Work item
Search the data for the word "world" and copy every line where it occurs.

Data segment
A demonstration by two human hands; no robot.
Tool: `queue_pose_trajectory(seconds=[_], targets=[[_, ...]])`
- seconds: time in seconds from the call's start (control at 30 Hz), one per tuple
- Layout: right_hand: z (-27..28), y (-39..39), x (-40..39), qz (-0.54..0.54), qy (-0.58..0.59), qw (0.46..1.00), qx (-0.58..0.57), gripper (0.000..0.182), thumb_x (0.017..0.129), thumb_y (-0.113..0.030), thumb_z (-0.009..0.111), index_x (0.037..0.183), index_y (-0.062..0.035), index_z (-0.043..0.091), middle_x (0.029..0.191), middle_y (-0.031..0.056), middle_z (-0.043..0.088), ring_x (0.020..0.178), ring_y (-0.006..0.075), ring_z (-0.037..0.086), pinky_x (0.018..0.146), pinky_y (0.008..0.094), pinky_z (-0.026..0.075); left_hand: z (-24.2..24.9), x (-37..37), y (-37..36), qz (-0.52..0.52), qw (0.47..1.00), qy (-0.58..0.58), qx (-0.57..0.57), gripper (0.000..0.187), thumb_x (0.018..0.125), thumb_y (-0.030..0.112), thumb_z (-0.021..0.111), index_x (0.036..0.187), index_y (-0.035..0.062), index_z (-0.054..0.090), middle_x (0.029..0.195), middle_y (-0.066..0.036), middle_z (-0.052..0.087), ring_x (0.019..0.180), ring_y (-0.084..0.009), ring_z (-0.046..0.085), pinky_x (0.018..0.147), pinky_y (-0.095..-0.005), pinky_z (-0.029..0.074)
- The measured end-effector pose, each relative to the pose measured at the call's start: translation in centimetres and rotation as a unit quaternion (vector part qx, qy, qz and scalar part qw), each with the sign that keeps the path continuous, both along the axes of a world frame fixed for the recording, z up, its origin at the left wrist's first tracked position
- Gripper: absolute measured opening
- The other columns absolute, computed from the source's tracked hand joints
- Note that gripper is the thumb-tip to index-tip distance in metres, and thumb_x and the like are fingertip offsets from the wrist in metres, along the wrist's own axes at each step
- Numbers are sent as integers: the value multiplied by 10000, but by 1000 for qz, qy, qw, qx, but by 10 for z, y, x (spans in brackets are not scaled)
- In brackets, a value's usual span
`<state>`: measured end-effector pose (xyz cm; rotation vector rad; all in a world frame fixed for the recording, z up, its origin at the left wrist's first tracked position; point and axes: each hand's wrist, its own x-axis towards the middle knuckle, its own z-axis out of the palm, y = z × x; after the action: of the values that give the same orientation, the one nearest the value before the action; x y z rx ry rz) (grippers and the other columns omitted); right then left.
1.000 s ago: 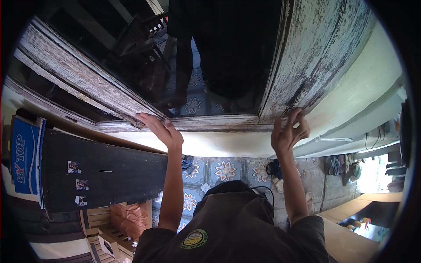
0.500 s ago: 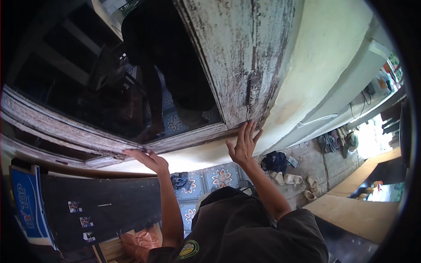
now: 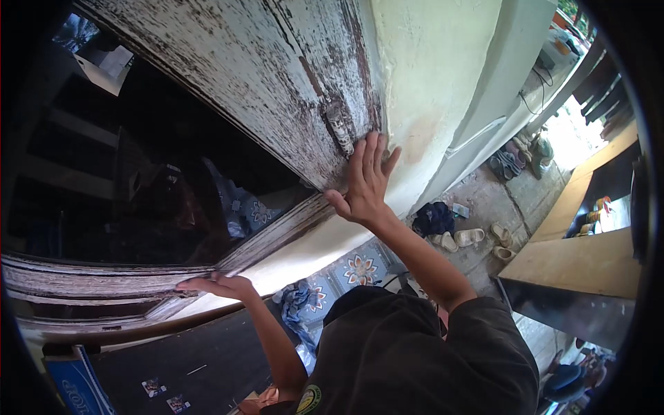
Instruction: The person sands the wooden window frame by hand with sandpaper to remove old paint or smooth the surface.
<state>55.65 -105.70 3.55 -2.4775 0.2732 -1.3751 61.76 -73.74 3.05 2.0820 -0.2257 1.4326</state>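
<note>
A weathered window frame (image 3: 277, 90) with peeling white paint surrounds dark, reflecting glass (image 3: 159, 166). My left hand (image 3: 218, 285) touches the lower rail of the frame, its fingers pointing left and stretched out. Against the lower right corner of the frame, just below a worn metal bolt (image 3: 339, 126), my right hand (image 3: 366, 181) rests with its fingers spread. Neither hand holds anything. The pale wall (image 3: 429, 90) begins right beside my right hand.
Below the window stands a dark board (image 3: 207, 363) with small pictures, beside a blue packet (image 3: 79, 387). A crumpled cloth (image 3: 296, 311) lies on patterned tiles. Shoes (image 3: 470, 237) and a dark cloth (image 3: 434, 218) are on the floor at right, near a wooden cabinet (image 3: 574, 266).
The view has turned and shifted. My right hand has moved up along the frame toward the bolt, while my left hand remains at the lower rail.
</note>
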Motion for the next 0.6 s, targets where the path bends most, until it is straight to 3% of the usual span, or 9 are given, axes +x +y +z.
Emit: queue_pose_trajectory(seconds=[0.03, 0.17, 0.27, 0.33, 0.4, 0.47, 0.5, 0.53, 0.6], targets=[[5, 3, 2, 11, -34, 999, 38, 932, 867, -657, 454, 1380, 116, 365, 1480, 314, 302, 1421, 462, 202, 1098, 645, -77, 25, 0, -3, 9, 1000, -4, 11, 653, 1040, 331, 326, 1516, -37, 72, 1582, -253, 0, 1474, -379, 25, 1184, -468, 56], [-77, -4, -17, -6, 79, 996, -34, 990, 891, -660, 401, 1408, 172, 257, 1485, 392, 200, 1421, 515, 135, 1101, 644, -79, -19, 4, 5, -7, 998, -20, 57, 662, 1021, 282, 343, 1516, -40, 43, 1581, -255, -45, 1474, -376, -25, 1187, -450, 17], [-71, -13, -12, 13, 41, 998, -48, 1001, 892, -671, 391, 1413, 171, 248, 1482, 397, 201, 1428, 505, 118, 1099, 639, -96, -24, 3, 6, 6, 1000, 2, 21, 656, 1020, 269, 350, 1511, -53, 57, 1582, -257, -15, 1476, -369, -3, 1188, -450, 23], [-18, -24, -4, 18, 39, 997, -60, 1017, 890, -675, 390, 1436, 160, 195, 1500, 391, 156, 1438, 496, 73, 1098, 632, -114, 17, 10, 6, 24, 998, -32, 43, 649, 1019, 261, 340, 1500, -79, 69, 1581, -261, 11, 1476, -371, 38, 1191, -443, 39], [13, -15, 5, 11, -41, 998, -52, 1024, 893, -673, 383, 1463, 137, 125, 1519, 382, 90, 1444, 489, 25, 1098, 628, -125, 59, 13, 1, 44, 998, -45, 27, 648, 1033, 292, 321, 1489, -99, 77, 1575, -273, 19, 1472, -381, 47, 1193, -444, 52], [-21, -22, 6, -19, -20, 997, -75, 1005, 887, -658, 430, 1490, 86, 127, 1530, 341, 152, 1452, 458, 93, 1095, 648, -109, 41, 14, 2, 31, 997, -56, 48, 715, 1038, 401, 302, 1491, -90, 47, 1571, -277, -18, 1467, -396, 26, 1190, -462, 55], [-47, -21, 5, 1, -9, 998, -62, 990, 898, -641, 425, 1495, 80, 102, 1534, 344, 121, 1455, 457, 66, 1095, 649, -108, 18, 13, 5, 13, 997, -55, 56, 704, 1039, 377, 315, 1490, -91, 45, 1568, -284, -25, 1464, -407, 10, 1187, -479, 56], [-70, -19, -2, 17, 6, 999, -52, 976, 910, -623, 420, 1500, 75, 77, 1538, 348, 91, 1457, 455, 40, 1094, 651, -107, -19, 9, 10, 16, 998, -34, 55, 734, 1028, 399, 329, 1484, -108, 59, 1546, -338, 16, 1437, -493, 31, 1161, -552, 90], [-82, -18, -9, 16, 51, 995, -81, 957, 942, -618, 309, 1482, 111, 1, 1537, 362, -8, 1456, 459, -27, 1099, 632, -114, -41, -4, 7, 38, 998, 20, 55, 738, 1016, 425, 345, 1506, -63, 90, 1567, -293, 59, 1441, -491, 71, 1139, -575, 139]])
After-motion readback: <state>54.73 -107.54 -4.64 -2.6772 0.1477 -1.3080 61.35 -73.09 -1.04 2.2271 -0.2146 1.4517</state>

Exercise output
- The measured end-effector pose, each relative to the pose measured at the call's start: translation in centimetres and rotation as a unit quaternion (vector part qx, qy, qz and scalar part qw), each with the sign that keeps the path continuous, both along the axes of a world frame fixed for the recording, z up, its origin at the left wrist's first tracked position
`<state>`: measured end-effector pose (xyz cm; rotation vector rad; all in a world frame fixed for the recording, z up, its origin at the left wrist's first tracked position; point and axes: each hand's wrist, its own x-axis towards the middle knuckle, its own z-axis out of the palm, y = z × x; after the action: of the values that give the same orientation, the one nearest the value before the action; x y z rx ry rz) (grippers and the other columns omitted); right then left.

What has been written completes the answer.